PROBLEM TO SOLVE:
Once you find the line with "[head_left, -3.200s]" in the data below, transcribe exactly each line from there to the line with "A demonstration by", inclusive, and nothing else. Drop the pictures.

### DATA FOR ANALYSIS ###

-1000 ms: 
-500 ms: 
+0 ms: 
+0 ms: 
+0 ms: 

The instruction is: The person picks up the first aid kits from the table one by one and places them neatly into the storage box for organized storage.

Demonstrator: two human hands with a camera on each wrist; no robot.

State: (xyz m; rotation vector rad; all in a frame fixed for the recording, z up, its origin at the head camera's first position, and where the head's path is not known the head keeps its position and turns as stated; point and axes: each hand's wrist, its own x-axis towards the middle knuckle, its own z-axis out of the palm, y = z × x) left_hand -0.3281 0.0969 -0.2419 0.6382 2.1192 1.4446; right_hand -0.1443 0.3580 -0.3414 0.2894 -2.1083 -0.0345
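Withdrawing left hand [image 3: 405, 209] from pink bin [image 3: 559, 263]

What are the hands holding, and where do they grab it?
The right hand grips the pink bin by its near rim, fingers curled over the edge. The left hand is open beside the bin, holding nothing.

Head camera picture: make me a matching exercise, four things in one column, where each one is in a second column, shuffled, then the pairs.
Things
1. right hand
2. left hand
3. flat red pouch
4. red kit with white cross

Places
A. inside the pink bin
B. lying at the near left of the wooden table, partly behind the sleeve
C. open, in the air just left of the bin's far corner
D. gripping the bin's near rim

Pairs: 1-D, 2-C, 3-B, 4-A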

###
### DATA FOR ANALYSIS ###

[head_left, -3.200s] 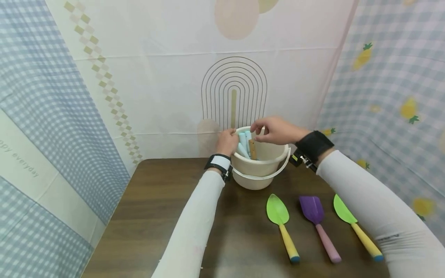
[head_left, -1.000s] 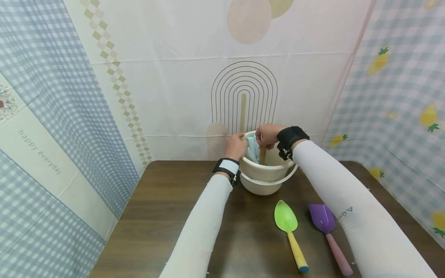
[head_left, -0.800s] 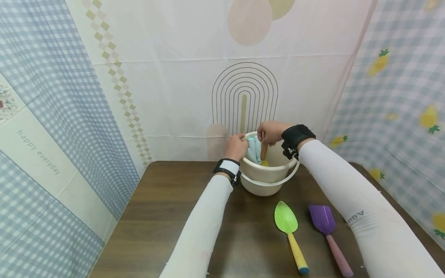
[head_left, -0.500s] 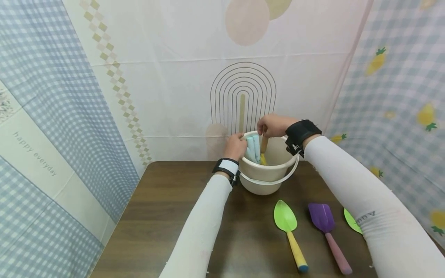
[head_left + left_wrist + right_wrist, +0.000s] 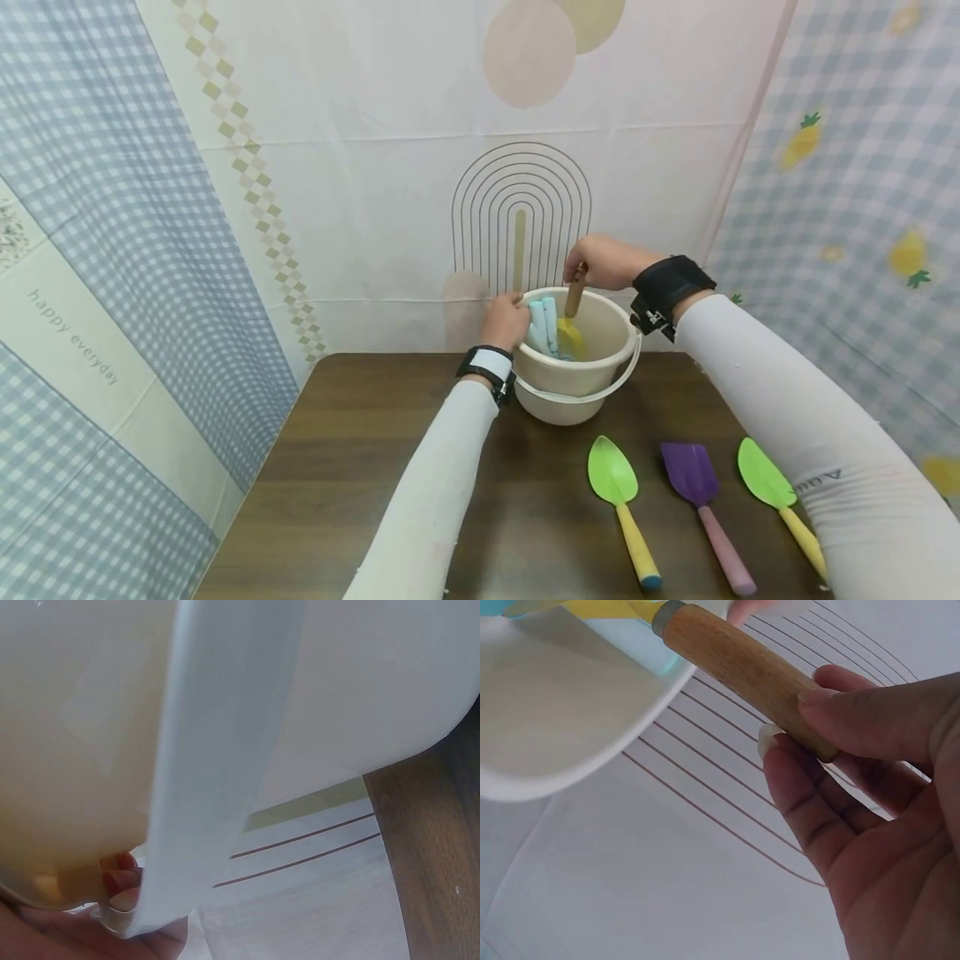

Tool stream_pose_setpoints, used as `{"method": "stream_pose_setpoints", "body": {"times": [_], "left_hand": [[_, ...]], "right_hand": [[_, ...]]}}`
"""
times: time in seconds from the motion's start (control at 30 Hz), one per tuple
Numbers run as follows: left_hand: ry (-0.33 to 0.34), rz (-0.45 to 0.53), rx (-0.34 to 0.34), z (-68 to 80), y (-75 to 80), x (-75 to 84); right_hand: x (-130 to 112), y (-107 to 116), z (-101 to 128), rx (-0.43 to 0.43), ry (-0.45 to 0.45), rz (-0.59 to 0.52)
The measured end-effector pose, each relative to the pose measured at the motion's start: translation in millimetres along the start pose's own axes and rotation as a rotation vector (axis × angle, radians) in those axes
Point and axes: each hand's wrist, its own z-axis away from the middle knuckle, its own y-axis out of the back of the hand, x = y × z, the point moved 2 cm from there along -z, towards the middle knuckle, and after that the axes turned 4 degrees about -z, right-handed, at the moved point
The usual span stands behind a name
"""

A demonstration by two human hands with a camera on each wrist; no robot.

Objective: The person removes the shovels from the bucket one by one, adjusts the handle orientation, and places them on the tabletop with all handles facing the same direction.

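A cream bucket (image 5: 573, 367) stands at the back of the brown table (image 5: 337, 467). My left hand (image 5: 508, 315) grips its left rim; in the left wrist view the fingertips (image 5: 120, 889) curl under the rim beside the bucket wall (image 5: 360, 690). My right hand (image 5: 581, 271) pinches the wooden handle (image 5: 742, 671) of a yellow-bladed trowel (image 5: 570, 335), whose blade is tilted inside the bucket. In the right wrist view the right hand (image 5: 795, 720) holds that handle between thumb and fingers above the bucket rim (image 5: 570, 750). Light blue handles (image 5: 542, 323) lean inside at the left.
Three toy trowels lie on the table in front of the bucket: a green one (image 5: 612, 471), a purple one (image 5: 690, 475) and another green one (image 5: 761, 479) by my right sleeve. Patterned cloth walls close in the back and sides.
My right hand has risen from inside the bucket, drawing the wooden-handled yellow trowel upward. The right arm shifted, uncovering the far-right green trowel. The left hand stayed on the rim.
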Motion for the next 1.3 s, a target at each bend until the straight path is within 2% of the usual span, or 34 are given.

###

WORKED SOLUTION:
[head_left, -3.200s] 
[head_left, -1.000s] 
[head_left, -0.800s] 
[head_left, -0.500s] 
[head_left + left_wrist + right_wrist, +0.000s] 

Tool stream_pose_setpoints, used as `{"method": "stream_pose_setpoints", "body": {"times": [_], "left_hand": [[_, ...]], "right_hand": [[_, ...]]}}`
"""
times: time in seconds from the motion's start (control at 30 Hz), one per tuple
Numbers run as follows: left_hand: ry (-0.33 to 0.34), rz (-0.45 to 0.53), rx (-0.34 to 0.34), z (-68 to 80), y (-75 to 80), x (-75 to 84); right_hand: x (-130 to 112), y (-107 to 116), z (-101 to 128), rx (-0.43 to 0.43), ry (-0.45 to 0.45), rz (-0.59 to 0.52)
The measured end-effector pose, each relative to the pose measured at the motion's start: translation in millimetres along the start pose's own axes and rotation as a rotation vector (axis × angle, radians) in those axes
Point and axes: each hand's wrist, its own z-axis away from the middle knuckle, its own y-axis out of the back of the hand, x = y × z, the point moved 2 cm from there along -z, towards the middle knuckle, and after that the axes turned 4 degrees about -z, right-handed, at the moved point
The usual span stands behind a name
"""

A demonstration by two human hands with a camera on each wrist; no robot.

The reply to this exercise is complete.